Like EBV, human cytomegalovirus (CMV) is known to influence the TCR repertoire 14 and CMV reactivation is linked to immune dysfunction following organ and stem cell transplantation (SCT) 15-17. Suessmuth et al. 18 attributed post-SCT immune dysfunction in CMV-positive recipients to preferential expansion of CMV-specific clones in the effector memory T-cell population, which was found to result in contraction of the overall recipient TCR repertoire 18. CMV has also been previously linked with reduced risk of post-SCT relapse in acute myeloid leukemia patients 19. Thus, dissecting the CMV-specific TCR repertoire in SCT patients may prove beneficial for monitoring transplant outcome, and more generally, for prognostic monitoring of hematological malignancies. For instance, Wu et al. 20 have shown that high-throughput sequencing of TCR-β and TCR-γ chains can detect minimal residual disease in acute lymphoid leukemia better than standard methods involving flow cytometry or quantitative polymerase chain reaction (qPCR) 20.

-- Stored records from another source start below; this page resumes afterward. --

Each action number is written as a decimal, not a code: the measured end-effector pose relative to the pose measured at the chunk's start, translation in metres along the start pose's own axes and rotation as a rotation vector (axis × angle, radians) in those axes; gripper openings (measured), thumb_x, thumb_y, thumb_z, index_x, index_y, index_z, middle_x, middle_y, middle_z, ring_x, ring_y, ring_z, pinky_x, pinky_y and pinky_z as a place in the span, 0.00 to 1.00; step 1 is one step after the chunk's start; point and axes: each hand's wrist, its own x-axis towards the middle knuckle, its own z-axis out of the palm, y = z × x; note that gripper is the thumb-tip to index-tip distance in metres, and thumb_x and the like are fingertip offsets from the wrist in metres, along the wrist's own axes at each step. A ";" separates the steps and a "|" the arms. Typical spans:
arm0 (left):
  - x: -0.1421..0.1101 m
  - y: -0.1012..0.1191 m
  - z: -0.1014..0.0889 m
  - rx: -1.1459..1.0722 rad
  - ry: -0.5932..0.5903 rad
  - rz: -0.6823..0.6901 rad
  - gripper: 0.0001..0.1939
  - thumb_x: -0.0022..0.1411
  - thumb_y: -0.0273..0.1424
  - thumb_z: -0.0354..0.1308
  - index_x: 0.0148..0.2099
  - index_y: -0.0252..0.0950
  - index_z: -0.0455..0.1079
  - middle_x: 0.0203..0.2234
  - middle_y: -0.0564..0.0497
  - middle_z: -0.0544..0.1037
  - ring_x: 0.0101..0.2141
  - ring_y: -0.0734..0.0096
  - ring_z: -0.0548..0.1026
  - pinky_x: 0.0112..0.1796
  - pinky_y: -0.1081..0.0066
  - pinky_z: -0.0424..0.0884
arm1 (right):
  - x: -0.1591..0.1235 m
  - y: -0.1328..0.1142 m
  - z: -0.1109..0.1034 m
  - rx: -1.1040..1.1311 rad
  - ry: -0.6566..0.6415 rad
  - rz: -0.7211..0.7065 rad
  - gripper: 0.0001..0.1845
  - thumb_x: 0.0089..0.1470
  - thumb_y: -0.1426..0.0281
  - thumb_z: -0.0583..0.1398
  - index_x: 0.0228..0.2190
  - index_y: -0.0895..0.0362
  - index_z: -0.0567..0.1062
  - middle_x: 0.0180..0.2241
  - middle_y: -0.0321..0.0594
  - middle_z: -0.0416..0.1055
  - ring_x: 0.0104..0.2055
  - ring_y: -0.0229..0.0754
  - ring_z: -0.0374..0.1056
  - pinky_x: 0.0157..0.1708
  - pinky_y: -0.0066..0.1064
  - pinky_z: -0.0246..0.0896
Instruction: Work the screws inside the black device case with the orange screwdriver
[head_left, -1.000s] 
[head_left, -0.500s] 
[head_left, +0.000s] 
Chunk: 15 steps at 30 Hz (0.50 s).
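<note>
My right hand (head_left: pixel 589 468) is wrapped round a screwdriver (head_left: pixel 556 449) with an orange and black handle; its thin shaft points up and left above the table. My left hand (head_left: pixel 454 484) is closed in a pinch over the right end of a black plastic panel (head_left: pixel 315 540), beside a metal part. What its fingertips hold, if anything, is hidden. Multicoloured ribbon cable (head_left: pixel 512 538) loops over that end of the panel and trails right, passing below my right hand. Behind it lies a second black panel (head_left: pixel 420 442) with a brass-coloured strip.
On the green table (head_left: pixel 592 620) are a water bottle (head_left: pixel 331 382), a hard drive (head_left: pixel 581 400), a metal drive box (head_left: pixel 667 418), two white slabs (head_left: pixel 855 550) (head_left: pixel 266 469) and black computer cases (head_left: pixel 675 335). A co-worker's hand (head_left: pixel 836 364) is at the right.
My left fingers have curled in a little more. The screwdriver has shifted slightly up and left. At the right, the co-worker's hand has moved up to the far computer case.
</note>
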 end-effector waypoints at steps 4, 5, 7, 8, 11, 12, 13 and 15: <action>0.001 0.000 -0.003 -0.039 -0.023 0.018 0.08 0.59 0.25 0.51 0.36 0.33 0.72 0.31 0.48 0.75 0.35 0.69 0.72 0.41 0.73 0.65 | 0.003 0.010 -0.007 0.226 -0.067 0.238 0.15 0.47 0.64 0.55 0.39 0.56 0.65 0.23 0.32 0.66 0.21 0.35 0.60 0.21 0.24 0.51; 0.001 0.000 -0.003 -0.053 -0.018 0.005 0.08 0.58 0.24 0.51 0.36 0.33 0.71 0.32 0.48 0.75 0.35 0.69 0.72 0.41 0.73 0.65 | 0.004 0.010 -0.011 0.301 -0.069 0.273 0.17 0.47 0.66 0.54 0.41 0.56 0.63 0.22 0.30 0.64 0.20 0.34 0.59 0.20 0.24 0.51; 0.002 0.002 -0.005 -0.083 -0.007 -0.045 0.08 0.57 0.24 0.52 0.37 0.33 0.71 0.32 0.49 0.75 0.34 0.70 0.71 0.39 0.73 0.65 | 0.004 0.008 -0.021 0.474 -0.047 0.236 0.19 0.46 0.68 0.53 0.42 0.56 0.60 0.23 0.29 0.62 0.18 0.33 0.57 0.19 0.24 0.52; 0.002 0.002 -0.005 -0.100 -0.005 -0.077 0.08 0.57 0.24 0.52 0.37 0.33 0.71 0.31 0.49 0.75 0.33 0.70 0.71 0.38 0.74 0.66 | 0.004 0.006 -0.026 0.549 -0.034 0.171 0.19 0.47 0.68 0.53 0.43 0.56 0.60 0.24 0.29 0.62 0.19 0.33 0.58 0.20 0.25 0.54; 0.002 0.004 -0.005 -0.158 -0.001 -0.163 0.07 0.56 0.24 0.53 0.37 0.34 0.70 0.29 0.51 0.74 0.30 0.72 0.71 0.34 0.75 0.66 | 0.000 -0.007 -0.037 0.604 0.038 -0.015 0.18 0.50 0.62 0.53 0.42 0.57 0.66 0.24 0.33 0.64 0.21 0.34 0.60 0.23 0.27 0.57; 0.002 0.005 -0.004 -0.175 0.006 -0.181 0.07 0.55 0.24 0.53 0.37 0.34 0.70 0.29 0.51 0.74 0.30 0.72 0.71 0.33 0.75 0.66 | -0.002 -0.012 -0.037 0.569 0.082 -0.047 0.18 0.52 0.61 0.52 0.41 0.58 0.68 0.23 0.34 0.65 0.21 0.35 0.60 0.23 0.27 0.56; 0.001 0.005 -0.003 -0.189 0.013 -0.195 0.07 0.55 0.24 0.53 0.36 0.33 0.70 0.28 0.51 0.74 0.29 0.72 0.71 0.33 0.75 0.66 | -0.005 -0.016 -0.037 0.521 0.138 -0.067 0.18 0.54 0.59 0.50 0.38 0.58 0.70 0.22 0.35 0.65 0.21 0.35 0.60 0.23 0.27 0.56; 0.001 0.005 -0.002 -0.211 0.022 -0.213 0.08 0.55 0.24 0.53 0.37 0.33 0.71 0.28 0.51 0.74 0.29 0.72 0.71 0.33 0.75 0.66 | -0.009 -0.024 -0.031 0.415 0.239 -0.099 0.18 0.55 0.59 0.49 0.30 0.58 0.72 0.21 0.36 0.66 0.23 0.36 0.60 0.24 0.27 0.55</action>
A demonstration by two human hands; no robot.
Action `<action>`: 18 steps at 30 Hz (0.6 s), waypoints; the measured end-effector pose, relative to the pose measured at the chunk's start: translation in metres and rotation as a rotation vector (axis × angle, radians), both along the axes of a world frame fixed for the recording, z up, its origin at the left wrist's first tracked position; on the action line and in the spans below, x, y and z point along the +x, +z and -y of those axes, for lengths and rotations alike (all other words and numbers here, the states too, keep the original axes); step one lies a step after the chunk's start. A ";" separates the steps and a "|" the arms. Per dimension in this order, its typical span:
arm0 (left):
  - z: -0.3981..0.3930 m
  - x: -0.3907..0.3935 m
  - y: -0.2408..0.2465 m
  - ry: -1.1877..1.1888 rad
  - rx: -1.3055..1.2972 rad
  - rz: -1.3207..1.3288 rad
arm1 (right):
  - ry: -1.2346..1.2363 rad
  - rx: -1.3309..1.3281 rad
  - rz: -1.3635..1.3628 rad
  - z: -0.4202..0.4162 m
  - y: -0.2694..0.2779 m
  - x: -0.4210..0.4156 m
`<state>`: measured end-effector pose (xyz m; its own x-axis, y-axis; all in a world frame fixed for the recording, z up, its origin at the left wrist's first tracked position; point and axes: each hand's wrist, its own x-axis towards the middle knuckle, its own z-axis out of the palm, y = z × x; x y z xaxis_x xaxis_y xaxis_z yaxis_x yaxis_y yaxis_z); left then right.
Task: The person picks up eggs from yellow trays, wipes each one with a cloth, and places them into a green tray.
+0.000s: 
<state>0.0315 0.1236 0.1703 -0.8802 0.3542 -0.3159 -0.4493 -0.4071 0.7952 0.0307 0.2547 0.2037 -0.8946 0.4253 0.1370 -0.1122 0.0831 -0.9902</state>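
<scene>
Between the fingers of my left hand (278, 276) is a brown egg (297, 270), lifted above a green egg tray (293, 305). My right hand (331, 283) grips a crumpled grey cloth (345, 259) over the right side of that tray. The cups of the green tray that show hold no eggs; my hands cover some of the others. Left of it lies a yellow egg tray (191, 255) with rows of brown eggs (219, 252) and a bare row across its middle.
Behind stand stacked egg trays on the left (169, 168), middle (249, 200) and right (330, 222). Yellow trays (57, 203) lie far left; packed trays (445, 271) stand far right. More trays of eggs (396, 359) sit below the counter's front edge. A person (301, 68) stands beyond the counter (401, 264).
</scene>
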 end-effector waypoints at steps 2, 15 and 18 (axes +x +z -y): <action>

Public clonotypes derived from virus-specific T-cell clones are particularly appealing as biomarkers because of (i) their high prevalence in the periphery, (ii) the extent to which they are shared in HLA-matched individuals, and (iii) the wealth of information surrounding these clonotypes in the literature. The same would hold true for invariant or semi-invariant TCRs found on the surface of non-classical-MHC-restricted T cells such as invariant natural killer T (iNKT) cells and mucosal-associated invariant T (MAIT) cells. Ancient herpesviruses such as EBV and CMV infect the human population globally and EBV-specific and CMV-specific TCR sequences are commonly found and well characterized 21-26. In other words, while self-reactive TCRs or TCR chains are painfully hard to detect both in tissue and in the periphery, virus-specific TCRs are not. If the latter are readily and reliably detectable in autoimmune disease, as suggested by Lossius et al. and others, they are bound to become important diagnostic tools. Moreover, monitoring the CMV-specific repertoire in solid transplant patients in general, and SCT patients in particular, may well become key to our understanding of the mechanisms leading to transplant acceptance or rejection. Thus, although public and invariant TCRs represent an infinitesimal fraction of the genetic information encrypted in the TCR repertoire, their diagnostic potential in autoimmune disease and hematological pathologies, is certainly worth investigating in future studies.

Conflict of interest

The authors declare no financial or commercial conflict of interest.